The weight of a transformative legacy

The upcoming succession will be crucial not only for the person who will be chosen, but for the kind of leadership the Church considers necessary at this stage. Francis was not a transitional pope - he was a reformer. His legacy is not a manual to be replicated, but an invitation to evolution.

Succeeding a transformational leader poses a unique challenge: how to honour the past without being a prisoner of it? Institutions often fail in two ways - either by clinging to the legacy of the predecessor to the point of stunting growth, or by breaking abruptly to seek 'new directions', abandoning important progress.

The key lies in the balance between continuity and innovation. Fundamental values must remain, but they must be reinterpreted in light of the challenges of the present. The next pope will have to discern which of Francis' reforms have become fundamental and which were context-bound. This same tension between inherited legacy and change is also well known to the family businesses that characterise the Italian economy.

Lessons for family businesses

Family businesses, like the Church, are based on tradition and identity. They often struggle with succession because leadership is deeply personalised. When the predecessor retires, the challenge is to maintain the mission, not replicate the style. The Vatican experience suggests four lessons for managing succession:

1. Preparing the team in good time

Francis has appointed more than 80 per cent of the cardinals who will elect his successor, ensuring that many share his vision and thus shaping the future with foresight. Businesses, too, need to build a talent pool early on that understands and can perpetuate the predecessor's mission.
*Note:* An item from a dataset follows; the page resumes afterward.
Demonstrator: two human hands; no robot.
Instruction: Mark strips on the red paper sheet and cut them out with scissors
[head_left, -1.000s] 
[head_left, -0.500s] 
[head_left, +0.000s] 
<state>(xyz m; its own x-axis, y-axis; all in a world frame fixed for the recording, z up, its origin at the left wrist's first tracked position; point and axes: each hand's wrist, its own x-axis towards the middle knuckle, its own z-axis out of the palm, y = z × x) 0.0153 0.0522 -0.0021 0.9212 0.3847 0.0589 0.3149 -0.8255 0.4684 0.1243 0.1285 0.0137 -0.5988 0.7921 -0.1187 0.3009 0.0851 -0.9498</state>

2. Turning vision into culture, not a cult of personality

Francis made his values part of the institutional culture, not just a personal reflection. Similarly, family businesses should codify guiding principles into governance practices, to make them enduring beyond the figure of the founder.

3. Opening up to external input

Francis listened to marginal voices. Companies can strengthen themselves by involving outside advisors, independent members in Boards of Directors and management teams with different experience and perspectives, capable of questioning established habits and bringing new visions, beyond inherited logics.

4. Accept that transformation is the legacy

The purpose of succession is not to replicate the past, but to cherish and evolve a mission. Companies that see this transition as an opportunity to reflect and reinvent themselves will be more resilient than those who seek to repeat the past.

5. Adopting a reflective transition model

The conclave, with its rituals and times of discernment, is an example of a structured and profound transition. It is not just competence that is sought, but vision and character. Even in family businesses, choosing a successor is more than a technical matter: it is an identity decision.

Pope Francis' succession reminds us, then, that enduring institutions must do more than manage transitions: they must know how to grow through them. The real challenge, for churches as for businesses, is not just finding a successor, but embracing succession as a generational moment of renewal.